Item 6.  Contracts, Arrangements, Understandings or Relationships With Respect 
         to Securities of the Issuer.

                  On July 30, 1997, the Issuer and the Operating Partnership
(defined below) executed and delivered a series of related agreements pursuant
to which, inter alia, the Issuer will transfer its assets to an operating
partnership (the "Operating Partnership"), the Operating Partnership will
acquire all of the non-voting common shares of The Rubin Organization, Inc.
("TRO"), representing 95% of the total equity of TRO, and the interest of
certain affiliates of TRO in, or their right or obligation to acquire interests
in, a number of shopping centers, or portions of shopping centers, in existence,
under construction, or in the pre-development stage, Mr. Ronald Rubin will
become Chief

<PAGE>

Executive Officer of the Issuer, Mr. Rubin and two other designees of TRO will
become Trustees of the Issuer, other members of TRO management will become
executive officers of the Trust or TRO following completion of the transaction,
and Mr. Cohen and certain other members of the Trust's existing senior
management will continue as members of the new management group. The foregoing
transactions are collectively referred to as the "TRO Transaction." The Issuer's
obligations to complete the TRO Transaction are subject to the approval of the
TRO Transaction by the Shareholders of the Issuer.

                  Also on July 30, 1997, Mr. Cohen entered into a Voting
Agreement with TRO, dated as of July 30, 1997, pursuant to which he agreed to
vote the Shares over which he had exclusive voting control (325,842) at the
Special Meeting of Shareholders to be called to vote on the TRO Transaction
(currently scheduled for September 29, 1997) in favor of approval of the TRO
Transaction and in favor of the other three matters scheduled by management of
the Issuer to be voted upon by the Shareholders at the Special Meeting. The
other three matters are (i) amendments to the Issuer's Trust Agreement, (ii)
amendments to the Issuer's 1990 Incentive and Non-Qualified Stock Option Plan,
and (iii) the Issuer's 1997 Stock Option Plan. A copy of the Voting Agreement is
annexed hereto as Exhibit 1.

Item 7.  Material To Be Filed as Exhibits.

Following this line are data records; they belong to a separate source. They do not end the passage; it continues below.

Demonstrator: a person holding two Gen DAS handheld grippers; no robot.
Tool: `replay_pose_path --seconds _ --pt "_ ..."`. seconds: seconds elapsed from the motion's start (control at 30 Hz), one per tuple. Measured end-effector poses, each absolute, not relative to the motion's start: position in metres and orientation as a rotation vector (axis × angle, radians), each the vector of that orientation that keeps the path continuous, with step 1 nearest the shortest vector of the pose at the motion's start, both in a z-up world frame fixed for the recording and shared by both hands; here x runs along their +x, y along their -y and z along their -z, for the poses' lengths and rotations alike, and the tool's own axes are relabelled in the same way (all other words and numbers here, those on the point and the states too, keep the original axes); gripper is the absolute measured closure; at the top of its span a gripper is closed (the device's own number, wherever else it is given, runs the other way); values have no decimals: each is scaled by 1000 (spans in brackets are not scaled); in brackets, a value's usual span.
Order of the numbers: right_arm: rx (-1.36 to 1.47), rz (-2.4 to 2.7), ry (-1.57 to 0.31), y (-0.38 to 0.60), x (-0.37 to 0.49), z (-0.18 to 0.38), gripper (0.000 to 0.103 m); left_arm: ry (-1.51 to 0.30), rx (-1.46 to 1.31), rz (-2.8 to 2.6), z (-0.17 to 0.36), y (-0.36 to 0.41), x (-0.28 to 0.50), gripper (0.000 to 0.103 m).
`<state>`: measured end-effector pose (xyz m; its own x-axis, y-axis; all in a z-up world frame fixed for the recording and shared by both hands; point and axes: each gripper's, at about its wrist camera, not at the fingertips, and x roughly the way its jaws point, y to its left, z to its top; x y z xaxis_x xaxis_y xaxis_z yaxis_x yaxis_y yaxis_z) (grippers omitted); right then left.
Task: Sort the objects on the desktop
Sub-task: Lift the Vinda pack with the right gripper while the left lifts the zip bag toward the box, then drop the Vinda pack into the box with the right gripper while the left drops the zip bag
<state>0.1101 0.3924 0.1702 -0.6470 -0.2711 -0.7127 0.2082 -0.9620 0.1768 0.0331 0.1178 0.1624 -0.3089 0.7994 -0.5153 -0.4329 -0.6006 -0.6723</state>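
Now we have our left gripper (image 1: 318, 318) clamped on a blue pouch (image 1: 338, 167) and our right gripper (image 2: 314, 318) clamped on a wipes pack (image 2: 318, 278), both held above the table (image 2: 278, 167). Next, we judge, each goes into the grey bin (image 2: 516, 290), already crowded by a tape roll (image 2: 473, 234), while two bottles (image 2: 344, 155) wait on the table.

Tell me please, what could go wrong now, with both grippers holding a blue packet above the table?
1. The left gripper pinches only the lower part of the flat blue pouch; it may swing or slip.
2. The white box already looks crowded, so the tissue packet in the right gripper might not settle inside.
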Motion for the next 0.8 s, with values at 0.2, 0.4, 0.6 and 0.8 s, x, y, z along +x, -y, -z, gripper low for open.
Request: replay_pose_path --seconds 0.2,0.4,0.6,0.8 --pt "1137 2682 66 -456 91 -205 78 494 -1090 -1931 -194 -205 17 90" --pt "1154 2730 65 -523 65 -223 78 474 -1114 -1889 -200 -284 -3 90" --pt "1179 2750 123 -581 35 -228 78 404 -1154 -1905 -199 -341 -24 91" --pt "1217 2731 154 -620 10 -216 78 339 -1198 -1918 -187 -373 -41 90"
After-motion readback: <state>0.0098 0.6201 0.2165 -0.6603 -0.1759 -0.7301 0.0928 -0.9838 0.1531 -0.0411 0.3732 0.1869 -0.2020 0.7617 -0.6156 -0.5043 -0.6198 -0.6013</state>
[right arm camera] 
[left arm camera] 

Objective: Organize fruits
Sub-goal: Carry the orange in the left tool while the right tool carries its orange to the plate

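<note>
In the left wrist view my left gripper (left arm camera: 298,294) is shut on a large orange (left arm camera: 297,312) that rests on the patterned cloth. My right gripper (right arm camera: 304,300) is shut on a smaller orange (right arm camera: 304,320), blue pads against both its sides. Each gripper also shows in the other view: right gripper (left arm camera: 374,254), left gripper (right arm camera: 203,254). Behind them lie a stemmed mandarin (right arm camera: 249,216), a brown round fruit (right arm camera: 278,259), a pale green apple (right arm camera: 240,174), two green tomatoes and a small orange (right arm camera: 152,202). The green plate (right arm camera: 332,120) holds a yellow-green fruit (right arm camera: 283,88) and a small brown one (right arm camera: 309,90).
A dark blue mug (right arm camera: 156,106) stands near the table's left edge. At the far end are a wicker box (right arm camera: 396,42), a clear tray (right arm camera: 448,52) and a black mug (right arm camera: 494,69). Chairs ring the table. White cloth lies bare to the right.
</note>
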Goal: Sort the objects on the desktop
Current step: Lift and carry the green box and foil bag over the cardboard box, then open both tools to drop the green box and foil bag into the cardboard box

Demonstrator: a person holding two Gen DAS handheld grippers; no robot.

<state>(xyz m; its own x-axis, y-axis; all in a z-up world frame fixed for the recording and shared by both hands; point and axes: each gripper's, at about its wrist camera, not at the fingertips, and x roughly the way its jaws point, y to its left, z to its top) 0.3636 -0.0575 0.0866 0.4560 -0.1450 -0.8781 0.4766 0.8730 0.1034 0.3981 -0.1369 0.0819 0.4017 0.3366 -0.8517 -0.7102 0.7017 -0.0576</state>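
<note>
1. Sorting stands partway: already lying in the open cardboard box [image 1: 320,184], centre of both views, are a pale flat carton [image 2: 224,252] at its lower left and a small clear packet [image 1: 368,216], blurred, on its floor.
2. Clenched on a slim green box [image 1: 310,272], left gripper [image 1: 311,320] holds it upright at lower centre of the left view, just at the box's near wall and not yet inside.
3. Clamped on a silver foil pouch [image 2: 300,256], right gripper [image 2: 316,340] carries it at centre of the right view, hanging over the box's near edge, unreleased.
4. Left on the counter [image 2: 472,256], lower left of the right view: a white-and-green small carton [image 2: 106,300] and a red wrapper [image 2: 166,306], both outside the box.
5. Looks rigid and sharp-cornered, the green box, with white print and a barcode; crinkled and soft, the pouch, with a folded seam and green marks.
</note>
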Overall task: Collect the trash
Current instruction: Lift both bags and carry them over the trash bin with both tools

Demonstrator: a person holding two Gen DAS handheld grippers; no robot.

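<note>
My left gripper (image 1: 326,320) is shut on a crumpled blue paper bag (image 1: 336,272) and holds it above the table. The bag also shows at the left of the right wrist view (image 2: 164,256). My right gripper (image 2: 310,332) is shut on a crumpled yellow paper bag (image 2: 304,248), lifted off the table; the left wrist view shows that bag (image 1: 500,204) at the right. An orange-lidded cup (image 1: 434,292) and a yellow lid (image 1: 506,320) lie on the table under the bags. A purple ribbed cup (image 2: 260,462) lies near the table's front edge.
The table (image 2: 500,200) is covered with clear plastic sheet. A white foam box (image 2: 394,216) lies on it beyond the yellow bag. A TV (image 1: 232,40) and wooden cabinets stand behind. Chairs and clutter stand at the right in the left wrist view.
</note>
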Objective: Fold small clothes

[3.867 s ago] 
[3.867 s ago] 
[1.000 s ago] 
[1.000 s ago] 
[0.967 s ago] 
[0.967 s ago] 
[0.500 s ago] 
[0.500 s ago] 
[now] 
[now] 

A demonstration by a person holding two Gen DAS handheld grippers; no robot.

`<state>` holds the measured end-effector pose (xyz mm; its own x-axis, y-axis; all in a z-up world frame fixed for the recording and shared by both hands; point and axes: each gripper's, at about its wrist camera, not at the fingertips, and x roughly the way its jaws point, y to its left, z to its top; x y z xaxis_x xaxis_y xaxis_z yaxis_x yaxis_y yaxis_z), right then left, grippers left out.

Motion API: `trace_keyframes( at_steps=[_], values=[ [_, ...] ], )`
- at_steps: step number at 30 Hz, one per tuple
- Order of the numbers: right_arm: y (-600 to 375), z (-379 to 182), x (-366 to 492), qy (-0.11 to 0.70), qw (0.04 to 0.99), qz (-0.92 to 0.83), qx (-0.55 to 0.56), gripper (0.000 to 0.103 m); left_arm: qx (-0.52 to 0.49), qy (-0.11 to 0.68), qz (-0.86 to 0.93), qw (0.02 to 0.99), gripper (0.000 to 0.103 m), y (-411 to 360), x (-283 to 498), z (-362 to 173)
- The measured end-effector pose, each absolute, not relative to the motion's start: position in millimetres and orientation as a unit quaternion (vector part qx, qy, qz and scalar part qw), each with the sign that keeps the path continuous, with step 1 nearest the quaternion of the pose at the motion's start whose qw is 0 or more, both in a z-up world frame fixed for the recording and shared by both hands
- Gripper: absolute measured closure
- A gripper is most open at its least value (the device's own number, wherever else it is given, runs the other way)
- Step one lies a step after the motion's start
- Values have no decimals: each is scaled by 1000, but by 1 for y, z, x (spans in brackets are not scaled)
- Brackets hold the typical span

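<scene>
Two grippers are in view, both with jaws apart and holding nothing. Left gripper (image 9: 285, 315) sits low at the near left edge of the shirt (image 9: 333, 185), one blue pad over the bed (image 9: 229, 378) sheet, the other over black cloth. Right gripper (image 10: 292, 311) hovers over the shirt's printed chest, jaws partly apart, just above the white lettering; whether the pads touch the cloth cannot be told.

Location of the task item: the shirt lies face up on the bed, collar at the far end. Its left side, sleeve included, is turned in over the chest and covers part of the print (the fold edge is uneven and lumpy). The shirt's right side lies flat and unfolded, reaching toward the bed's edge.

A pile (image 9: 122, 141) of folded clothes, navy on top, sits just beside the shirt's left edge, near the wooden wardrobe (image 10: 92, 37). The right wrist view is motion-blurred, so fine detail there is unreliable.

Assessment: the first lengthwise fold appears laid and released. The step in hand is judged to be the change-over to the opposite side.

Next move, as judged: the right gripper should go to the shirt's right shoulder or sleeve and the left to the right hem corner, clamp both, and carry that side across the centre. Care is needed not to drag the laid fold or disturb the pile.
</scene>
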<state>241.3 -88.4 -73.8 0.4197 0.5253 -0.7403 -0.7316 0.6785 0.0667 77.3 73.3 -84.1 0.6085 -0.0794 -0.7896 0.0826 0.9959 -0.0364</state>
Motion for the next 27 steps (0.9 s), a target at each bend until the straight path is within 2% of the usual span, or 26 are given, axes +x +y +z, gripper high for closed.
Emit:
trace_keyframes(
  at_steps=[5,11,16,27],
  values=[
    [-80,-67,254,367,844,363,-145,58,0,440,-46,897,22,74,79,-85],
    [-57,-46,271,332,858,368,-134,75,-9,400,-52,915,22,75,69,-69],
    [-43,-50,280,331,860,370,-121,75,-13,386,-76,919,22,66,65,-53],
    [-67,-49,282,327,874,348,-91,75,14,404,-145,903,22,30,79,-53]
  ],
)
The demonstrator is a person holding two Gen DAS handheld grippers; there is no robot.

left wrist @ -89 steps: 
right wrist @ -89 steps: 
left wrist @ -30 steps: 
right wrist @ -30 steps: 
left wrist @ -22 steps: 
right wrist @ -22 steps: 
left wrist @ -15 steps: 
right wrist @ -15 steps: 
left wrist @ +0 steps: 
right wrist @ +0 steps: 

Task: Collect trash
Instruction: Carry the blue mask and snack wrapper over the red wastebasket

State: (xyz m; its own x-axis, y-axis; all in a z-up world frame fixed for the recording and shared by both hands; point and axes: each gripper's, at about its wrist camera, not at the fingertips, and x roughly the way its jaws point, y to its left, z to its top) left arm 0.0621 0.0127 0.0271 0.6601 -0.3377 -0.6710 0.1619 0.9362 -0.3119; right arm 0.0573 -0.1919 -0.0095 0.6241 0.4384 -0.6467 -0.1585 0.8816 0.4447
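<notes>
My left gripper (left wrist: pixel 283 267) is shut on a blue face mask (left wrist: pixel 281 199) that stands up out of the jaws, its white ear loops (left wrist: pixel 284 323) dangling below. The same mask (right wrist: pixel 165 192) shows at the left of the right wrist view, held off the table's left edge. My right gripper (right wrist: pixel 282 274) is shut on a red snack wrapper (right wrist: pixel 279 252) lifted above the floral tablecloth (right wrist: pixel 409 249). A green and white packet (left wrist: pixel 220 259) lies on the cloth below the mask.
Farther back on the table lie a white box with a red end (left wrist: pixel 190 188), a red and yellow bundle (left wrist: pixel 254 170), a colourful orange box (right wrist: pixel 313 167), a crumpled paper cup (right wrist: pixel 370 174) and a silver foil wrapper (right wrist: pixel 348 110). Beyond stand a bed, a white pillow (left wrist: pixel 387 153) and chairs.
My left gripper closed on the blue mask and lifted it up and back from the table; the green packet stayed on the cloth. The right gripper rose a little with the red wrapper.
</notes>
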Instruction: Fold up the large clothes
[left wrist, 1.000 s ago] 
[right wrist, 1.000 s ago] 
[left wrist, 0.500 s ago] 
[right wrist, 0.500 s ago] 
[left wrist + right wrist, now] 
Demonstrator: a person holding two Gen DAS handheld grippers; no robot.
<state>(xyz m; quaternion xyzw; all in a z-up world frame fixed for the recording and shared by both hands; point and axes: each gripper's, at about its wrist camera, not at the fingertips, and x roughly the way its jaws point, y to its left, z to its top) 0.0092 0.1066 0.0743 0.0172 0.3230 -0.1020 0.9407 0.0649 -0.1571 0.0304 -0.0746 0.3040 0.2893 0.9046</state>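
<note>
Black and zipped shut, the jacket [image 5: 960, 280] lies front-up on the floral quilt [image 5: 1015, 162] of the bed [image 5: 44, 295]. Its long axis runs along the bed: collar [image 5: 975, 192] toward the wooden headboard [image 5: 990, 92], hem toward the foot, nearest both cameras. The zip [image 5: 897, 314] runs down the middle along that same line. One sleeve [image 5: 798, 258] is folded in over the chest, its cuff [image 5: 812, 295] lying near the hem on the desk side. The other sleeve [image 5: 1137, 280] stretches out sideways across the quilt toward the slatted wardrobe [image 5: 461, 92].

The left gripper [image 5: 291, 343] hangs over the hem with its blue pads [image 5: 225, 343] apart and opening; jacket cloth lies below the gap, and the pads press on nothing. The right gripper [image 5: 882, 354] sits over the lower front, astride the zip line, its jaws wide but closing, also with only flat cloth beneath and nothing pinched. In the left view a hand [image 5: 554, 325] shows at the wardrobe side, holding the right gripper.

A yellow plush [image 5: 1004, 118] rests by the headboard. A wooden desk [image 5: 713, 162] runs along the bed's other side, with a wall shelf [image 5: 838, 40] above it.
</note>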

                  Voting Agreement, dated as of July 30, 1997, between Mr. Cohen
and The Rubin Organization, Inc.




                                    SIGNATURE

                  After reasonable inquiry and to the best of my knowledge and
belief, I certify that the information set forth in this statement is true,
complete and correct.



Date:  August 19, 1997                               __________________________
                                                     Sylvan M. Cohen


<PAGE>


                                   Exhibits to
                               Amendment No. 6 to
                                  Schedule 13D
                                       of
                                 Sylvan M. Cohen



Designation                   Description                        Page
- -----------                   -----------                        ----

Exhibit 1               Voting Agreement, dated                 7 of 8
                        as of July 30, 1997,
                        between The Rubin
                        Organization, Inc. and
                        Sylvan M. Cohen

<PAGE>


                                VOTING AGREEMENT

                  This VOTING AGREEMENT is made as of the 30th day of July, 1997
by and between THE RUBIN ORGANIZATION, a Pennsylvania corporation ("TRO"), and
Sylvan M. Cohen ("Mr. Cohen"), a holder of shares of beneficial interest, par
value $1.00 per share ("Shares"), of Pennsylvania Real Estate Investment Trust,
an unincorporated association in business trust form created under Pennsylvania
law pursuant to a Trust Agreement dated December 27, 1960, as last amended and
restated on December 16, 1987 ("PREIT").

                                   Background

                  Mr. Cohen is an officer, employee, trustee and shareholder of
PREIT.

                  PREIT is executing and delivering on the date hereof the TRO
Contribution Agreement dated as of the date hereof (the "TRO Contribution
Agreement") among PREIT, TRO, The Rubin Organization-Illinois, Inc., PREIT
Associates, L.P. and certain shareholders and affiliates of TRO.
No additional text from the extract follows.